▼
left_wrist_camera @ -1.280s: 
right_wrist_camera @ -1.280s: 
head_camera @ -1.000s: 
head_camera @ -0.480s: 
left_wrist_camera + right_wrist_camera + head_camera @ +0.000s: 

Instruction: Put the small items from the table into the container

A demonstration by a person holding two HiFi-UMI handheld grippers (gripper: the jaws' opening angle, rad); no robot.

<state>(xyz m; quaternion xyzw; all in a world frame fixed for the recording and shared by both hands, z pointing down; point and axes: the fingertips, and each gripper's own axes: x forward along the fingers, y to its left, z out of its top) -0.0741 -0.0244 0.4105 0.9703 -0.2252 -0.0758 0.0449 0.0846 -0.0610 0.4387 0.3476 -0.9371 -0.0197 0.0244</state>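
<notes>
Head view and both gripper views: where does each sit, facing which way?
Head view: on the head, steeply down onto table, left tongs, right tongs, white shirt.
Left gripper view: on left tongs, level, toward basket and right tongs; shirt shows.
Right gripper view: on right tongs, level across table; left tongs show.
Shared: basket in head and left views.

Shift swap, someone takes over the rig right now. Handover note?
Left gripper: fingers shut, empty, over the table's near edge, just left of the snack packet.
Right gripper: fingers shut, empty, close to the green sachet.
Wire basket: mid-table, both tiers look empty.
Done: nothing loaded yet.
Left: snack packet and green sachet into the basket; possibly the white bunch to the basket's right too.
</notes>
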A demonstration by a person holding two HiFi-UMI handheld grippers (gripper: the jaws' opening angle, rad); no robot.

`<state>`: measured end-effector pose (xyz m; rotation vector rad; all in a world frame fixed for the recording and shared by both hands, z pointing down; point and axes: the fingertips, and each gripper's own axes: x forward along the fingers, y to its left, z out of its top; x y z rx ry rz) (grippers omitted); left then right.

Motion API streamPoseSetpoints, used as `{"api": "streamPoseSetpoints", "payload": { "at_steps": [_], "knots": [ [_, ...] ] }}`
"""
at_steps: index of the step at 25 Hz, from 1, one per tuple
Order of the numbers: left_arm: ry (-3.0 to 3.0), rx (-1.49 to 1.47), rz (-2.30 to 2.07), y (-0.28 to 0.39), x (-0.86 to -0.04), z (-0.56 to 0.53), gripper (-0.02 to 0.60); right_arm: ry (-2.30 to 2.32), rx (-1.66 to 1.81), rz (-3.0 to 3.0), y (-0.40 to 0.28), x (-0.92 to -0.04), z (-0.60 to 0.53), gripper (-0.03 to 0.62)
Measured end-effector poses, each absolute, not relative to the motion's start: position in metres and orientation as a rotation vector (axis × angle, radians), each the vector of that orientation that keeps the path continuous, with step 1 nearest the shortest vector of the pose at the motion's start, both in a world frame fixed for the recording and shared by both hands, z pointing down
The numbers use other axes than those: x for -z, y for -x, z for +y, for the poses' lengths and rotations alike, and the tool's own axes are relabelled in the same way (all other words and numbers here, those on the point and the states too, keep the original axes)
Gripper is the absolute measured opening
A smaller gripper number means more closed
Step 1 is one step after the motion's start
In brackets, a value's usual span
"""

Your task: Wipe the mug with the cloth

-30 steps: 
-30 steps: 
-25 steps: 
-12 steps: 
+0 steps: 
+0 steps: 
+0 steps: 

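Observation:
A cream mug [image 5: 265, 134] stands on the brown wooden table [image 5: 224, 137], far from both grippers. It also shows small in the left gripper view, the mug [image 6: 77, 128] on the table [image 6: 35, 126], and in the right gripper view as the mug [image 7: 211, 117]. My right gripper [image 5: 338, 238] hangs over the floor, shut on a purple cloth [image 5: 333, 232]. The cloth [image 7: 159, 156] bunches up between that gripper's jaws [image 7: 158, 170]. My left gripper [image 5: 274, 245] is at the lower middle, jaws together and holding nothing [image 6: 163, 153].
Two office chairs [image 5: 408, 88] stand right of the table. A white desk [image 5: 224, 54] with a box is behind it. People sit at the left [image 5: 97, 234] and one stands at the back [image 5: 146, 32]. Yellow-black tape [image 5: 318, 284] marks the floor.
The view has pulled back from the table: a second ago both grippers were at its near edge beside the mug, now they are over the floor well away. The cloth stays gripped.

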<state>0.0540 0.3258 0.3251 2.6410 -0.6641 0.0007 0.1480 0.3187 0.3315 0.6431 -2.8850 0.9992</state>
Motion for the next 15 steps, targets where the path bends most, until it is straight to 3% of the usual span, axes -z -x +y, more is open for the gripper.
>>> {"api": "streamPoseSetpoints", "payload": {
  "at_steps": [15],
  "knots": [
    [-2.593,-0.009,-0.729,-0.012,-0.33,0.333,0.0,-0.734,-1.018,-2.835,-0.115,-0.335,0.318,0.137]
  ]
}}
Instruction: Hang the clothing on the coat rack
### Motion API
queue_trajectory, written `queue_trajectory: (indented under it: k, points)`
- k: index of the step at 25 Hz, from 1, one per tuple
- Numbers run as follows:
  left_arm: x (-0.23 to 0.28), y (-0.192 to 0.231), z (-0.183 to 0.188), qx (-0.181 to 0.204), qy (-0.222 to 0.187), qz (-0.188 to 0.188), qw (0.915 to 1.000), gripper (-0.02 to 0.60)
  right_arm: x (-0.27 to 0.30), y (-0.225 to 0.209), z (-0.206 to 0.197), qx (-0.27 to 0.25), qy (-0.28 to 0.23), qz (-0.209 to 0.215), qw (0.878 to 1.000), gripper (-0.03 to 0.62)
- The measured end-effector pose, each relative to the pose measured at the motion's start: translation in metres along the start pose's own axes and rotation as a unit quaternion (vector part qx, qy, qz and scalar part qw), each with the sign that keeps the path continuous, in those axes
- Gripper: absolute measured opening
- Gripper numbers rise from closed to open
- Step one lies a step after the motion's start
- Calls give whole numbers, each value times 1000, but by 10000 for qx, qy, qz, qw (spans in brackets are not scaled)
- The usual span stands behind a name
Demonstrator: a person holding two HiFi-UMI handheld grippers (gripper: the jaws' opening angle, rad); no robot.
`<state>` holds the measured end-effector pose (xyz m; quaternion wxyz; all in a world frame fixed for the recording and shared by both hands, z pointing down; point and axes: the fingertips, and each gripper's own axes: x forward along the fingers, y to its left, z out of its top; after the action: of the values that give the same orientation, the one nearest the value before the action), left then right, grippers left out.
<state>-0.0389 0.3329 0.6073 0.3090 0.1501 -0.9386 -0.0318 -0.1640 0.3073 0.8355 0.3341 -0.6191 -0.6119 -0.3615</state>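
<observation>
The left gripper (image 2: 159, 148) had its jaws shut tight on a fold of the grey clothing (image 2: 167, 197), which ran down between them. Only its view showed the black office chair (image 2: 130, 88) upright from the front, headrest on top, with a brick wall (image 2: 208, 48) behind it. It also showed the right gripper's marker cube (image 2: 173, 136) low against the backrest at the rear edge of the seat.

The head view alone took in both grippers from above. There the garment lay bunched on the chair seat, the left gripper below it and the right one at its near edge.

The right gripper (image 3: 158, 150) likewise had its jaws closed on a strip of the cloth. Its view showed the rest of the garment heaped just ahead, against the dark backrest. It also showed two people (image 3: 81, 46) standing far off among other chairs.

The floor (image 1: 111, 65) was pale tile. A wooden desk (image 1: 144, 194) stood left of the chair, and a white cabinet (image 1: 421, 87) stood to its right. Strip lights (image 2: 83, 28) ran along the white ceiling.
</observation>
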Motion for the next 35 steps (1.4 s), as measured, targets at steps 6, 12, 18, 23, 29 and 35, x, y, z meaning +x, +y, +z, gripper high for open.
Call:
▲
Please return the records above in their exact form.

**TASK RESULT**:
left_wrist_camera @ -1.280s: 
right_wrist_camera @ -1.280s: 
head_camera @ -1.000s: 
head_camera @ -0.480s: 
left_wrist_camera + right_wrist_camera + head_camera @ +0.000s: 

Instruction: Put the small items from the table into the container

A demonstration by a person holding two HiFi-UMI handheld grippers (gripper: the jaws' opening angle, rad); no robot.

<state>(xyz m; quaternion xyzw; all in a world frame fixed for the recording and shared by both hands, z pointing down; point and axes: the fingertips, and each gripper's own axes: x forward along the fingers, y to its left, z out of its top) -0.0741 -0.0244 0.4105 0.9703 -0.2252 -0.0758 0.0449 0.0846 -0.0610 0.4387 0.3476 -0.9371 -0.0197 0.0244</state>
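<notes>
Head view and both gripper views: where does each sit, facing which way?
Head view: on the head, steeply down onto table, left tongs, right tongs, white shirt.
Left gripper view: on left tongs, level, toward basket and right tongs; shirt shows.
Right gripper view: on right tongs, level across table; left tongs show.
Shared: basket in head and left views.

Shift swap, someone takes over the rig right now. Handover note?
Left gripper: fingers shut, empty, over the table's near edge, just left of the snack packet.
Right gripper: fingers shut, empty, close to the green sachet.
Wire basket: mid-table, both tiers look empty.
Done: nothing loaded yet.
Left: snack packet and green sachet into the basket; possibly the white bunch to the basket's right too.
</notes>
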A demonstration by a person holding two HiFi-UMI handheld grippers (gripper: the jaws' opening angle, rad); no robot.

`<state>`: measured end-effector pose (xyz m; rotation vector rad; all in a world frame fixed for the recording and shared by both hands, z pointing down; point and axes: the fingertips, and each gripper's own axes: x forward along the fingers, y to its left, z out of its top; x y z rx ry rz) (grippers omitted); left then right.

Motion API streamPoseSetpoints, used as `{"api": "streamPoseSetpoints", "payload": { "at_steps": [_], "knots": [ [_, ...] ] }}`
"""
at_steps: index of the step at 25 Hz, from 1, one per tuple
Order of the numbers: left_arm: ry (-3.0 to 3.0), rx (-1.49 to 1.47), rz (-2.30 to 2.07), y (-0.28 to 0.39), x (-0.86 to -0.04), z (-0.56 to 0.53), gripper (-0.02 to 0.60); right_arm: ry (-2.30 to 2.32), rx (-1.66 to 1.81), rz (-3.0 to 3.0), y (-0.40 to 0.28), x (-0.92 to -0.04), z (-0.60 to 0.53), gripper (-0.03 to 0.62)
Measured end-effector poses, each absolute, not relative to the motion's start: position in metres and orientation as a rotation vector (axis × angle, radians), each the vector of that orientation that keeps the path continuous, with step 1 nearest the shortest vector of the pose at the motion's start, both in a world frame fixed for the recording and shared by both hands, z pointing down
The numbers use other axes than those: x for -z, y for -x, z for +y, for the poses' lengths and rotations alike, and the tool's own axes are relabelled in the same way (all other words and numbers here, those on the point and the states too, keep the original axes)
Gripper is the absolute measured opening
A smaller gripper number means more closed
Step 1 is one step after the motion's start
In brackets, a value's usual span
"""

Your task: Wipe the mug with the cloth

-30 steps: 
-30 steps: 
-25 steps: 
-12 steps: 
+0 steps: 
+0 steps: 
+0 steps: 

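Observation:
A cream mug [image 5: 265, 134] stands on the brown wooden table [image 5: 224, 137], far from both grippers. It also shows small in the left gripper view, the mug [image 6: 77, 128] on the table [image 6: 35, 126], and in the right gripper view as the mug [image 7: 211, 117]. My right gripper [image 5: 338, 238] hangs over the floor, shut on a purple cloth [image 5: 333, 232]. The cloth [image 7: 159, 156] bunches up between that gripper's jaws [image 7: 158, 170]. My left gripper [image 5: 274, 245] is at the lower middle, jaws together and holding nothing [image 6: 163, 153].
Two office chairs [image 5: 408, 88] stand right of the table. A white desk [image 5: 224, 54] with a box is behind it. People sit at the left [image 5: 97, 234] and one stands at the back [image 5: 146, 32]. Yellow-black tape [image 5: 318, 284] marks the floor.
The view has pulled back from the table: a second ago both grippers were at its near edge beside the mug, now they are over the floor well away. The cloth stays gripped.
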
<state>0.0540 0.3258 0.3251 2.6410 -0.6641 0.0007 0.1480 0.3187 0.3315 0.6431 -2.8850 0.9992</state>
Motion for the next 15 steps, targets where the path bends most, until it is straight to 3% of the usual span, axes -z -x +y, more is open for the gripper.
>>> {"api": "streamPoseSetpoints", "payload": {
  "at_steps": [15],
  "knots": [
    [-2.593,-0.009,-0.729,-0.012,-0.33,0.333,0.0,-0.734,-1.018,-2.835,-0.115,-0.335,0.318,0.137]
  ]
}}
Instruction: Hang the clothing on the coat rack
### Motion API
queue_trajectory, written `queue_trajectory: (indented under it: k, points)`
- k: index of the step at 25 Hz, from 1, one per tuple
- Numbers run as follows:
  left_arm: x (-0.23 to 0.28), y (-0.192 to 0.231), z (-0.183 to 0.188), qx (-0.181 to 0.204), qy (-0.222 to 0.187), qz (-0.188 to 0.188), qw (0.915 to 1.000), gripper (-0.02 to 0.60)
  right_arm: x (-0.27 to 0.30), y (-0.225 to 0.209), z (-0.206 to 0.197), qx (-0.27 to 0.25), qy (-0.28 to 0.23), qz (-0.209 to 0.215), qw (0.878 to 1.000), gripper (-0.03 to 0.62)
- The measured end-effector pose, each relative to the pose measured at the motion's start: translation in metres along the start pose's own axes and rotation as a unit quaternion (vector part qx, qy, qz and scalar part qw), each with the sign that keeps the path continuous, in those axes
- Gripper: absolute measured opening
- Gripper numbers rise from closed to open
- Step one lies a step after the motion's start
- Calls give whole numbers, each value times 1000, but by 10000 for qx, qy, qz, qw (spans in brackets are not scaled)
- The usual span stands behind a name
Demonstrator: a person holding two HiFi-UMI handheld grippers (gripper: the jaws' opening angle, rad); no robot.
`<state>` holds the measured end-effector pose (xyz m; quaternion wxyz; all in a world frame fixed for the recording and shared by both hands, z pointing down; point and axes: the fingertips, and each gripper's own axes: x forward along the fingers, y to its left, z out of its top; after the action: of the values that give the same orientation, the one nearest the value before the action), left then right, grippers left out.
<state>-0.0389 0.3329 0.6073 0.3090 0.1501 -0.9386 -0.0318 -0.1640 0.3073 0.8355 0.3341 -0.6191 -0.6119 -0.3615</state>
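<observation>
The left gripper (image 2: 159, 148) had its jaws shut tight on a fold of the grey clothing (image 2: 167, 197), which ran down between them. Only its view showed the black office chair (image 2: 130, 88) upright from the front, headrest on top, with a brick wall (image 2: 208, 48) behind it. It also showed the right gripper's marker cube (image 2: 173, 136) low against the backrest at the rear edge of the seat.

The head view alone took in both grippers from above. There the garment lay bunched on the chair seat, the left gripper below it and the right one at its near edge.

The right gripper (image 3: 158, 150) likewise had its jaws closed on a strip of the cloth. Its view showed the rest of the garment heaped just ahead, against the dark backrest. It also showed two people (image 3: 81, 46) standing far off among other chairs.

The floor (image 1: 111, 65) was pale tile. A wooden desk (image 1: 144, 194) stood left of the chair, and a white cabinet (image 1: 421, 87) stood to its right. Strip lights (image 2: 83, 28) ran along the white ceiling.
</observation>
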Motion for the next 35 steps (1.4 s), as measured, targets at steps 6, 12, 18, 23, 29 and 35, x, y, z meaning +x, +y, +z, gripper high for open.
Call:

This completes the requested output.